America's first settlers were trapped in Beringia for 10,000 years S


The ancestors of Native Americans came to the New World by walking over a land bridge across the Bering Strait. But there's a rather glaring 10,000 year gap in the story — one that could be explained by a migratory pause that lasted for millennia.


Genetic evidence proves that Asian populations made the trek across Beringia roughly 25,000 year ago (though some still hold out for the so-called the Solutrean hypothesis in which humans made the trek from southwest Europe). But a recent genetic analysis of mitochondrial DNA by University of Utah anthropologist Dennis O'Rourke and colleagues shows that these populations didn't actually make it to North America until about 15,000 years ago. Quite obviously, it shouldn't take a group of paleolithic-era humans 10,000 years to trek across a 51 mile (82 km) stretch. So what happened?


According to O'Rourke, they may have been stuck there, unable to cross over a massive glacial barrier that separated the two continents. And he makes the argument without presenting any actual archaeological evidence. But that doesn't mean he and his team didn't didn't offer some compelling clues.


A Home, Not a Bridge


Indeed, because the "land bridge" is now submerged, anthropologists have not been able to uncover actual archaeological evidence hinting at prolonged human habitation. But other evidence exists, such as fossilized insects, plants, and pollen extracted from Bering Sea sediment cores.


The Bering Land Bridge, it would seem, is perhaps misnamed. It wasn't just a barren, grassy tundra steppe, but rather a rich and viable ecosystem populated by brushy shrubs, and even trees such as spruce, birch, willow, and alder. It was also home to various animals, such as bison, mammoths, elks, birds, moose — and even camels (who may have been traveling in the other direction, making the trek from North America to Asia).

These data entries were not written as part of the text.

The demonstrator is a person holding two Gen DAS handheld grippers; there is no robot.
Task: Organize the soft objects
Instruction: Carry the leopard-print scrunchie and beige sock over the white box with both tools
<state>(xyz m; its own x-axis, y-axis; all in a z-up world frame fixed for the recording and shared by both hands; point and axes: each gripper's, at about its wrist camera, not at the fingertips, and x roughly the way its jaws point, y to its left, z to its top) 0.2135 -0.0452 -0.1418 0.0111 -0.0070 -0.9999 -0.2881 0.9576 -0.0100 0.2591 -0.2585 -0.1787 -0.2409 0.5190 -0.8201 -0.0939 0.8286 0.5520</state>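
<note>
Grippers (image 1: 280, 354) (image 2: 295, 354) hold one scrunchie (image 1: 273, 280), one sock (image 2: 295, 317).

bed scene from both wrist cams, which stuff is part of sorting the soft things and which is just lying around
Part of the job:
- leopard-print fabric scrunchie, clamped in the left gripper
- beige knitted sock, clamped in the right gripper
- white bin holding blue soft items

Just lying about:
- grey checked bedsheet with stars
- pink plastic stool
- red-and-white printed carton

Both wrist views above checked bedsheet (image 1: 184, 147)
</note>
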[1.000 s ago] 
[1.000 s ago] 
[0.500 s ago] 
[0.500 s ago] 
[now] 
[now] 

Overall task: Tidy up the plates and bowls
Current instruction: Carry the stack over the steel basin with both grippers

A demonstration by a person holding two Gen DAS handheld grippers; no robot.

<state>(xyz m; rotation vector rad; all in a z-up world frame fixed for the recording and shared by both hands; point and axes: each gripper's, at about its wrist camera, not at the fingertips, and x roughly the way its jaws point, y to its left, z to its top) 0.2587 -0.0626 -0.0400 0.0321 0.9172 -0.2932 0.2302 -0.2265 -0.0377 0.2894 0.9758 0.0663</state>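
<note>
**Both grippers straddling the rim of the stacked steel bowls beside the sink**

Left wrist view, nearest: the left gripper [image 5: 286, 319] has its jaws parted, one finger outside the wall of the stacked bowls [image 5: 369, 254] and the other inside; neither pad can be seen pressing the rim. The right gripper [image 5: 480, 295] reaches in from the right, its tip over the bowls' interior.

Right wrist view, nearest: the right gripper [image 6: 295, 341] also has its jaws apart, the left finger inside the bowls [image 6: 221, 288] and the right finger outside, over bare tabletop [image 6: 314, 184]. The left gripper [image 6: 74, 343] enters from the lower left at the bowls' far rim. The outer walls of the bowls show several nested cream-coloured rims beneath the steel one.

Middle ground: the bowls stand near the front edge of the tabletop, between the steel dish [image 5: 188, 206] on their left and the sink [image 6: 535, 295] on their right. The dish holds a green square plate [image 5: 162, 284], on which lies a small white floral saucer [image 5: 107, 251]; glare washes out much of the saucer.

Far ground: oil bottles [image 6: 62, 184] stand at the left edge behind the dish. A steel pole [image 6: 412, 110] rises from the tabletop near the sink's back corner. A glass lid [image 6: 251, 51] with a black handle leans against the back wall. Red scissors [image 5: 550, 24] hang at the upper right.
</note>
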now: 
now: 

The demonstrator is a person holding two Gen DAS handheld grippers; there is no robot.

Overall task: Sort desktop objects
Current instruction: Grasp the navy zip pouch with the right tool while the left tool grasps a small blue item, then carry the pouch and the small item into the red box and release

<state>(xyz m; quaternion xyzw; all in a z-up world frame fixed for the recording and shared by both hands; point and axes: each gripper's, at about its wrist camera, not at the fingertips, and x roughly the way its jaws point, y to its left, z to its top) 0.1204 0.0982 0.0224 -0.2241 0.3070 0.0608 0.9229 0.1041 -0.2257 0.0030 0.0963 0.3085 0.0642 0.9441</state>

What's more, it was a huge landmass. During the last glacial maximum, which lasted from 28,000 to about 18,000 years ago, thick glacial ice sheets extended south into what is now Alaska. Back then, sea levels were 400 feet lower, creating a sizable swath of land between and south of Siberia and Alaska, at the present sites of the Chukchi Sea, the Bering Strait and the Bering Sea, respectively. At its largest, Beringia measured 1,000 miles (1,600 km) from north to south and as much as 3,000 miles (4,800 km) from Siberia's Verkoyansk Range east to the Mackenzie River in in Canada.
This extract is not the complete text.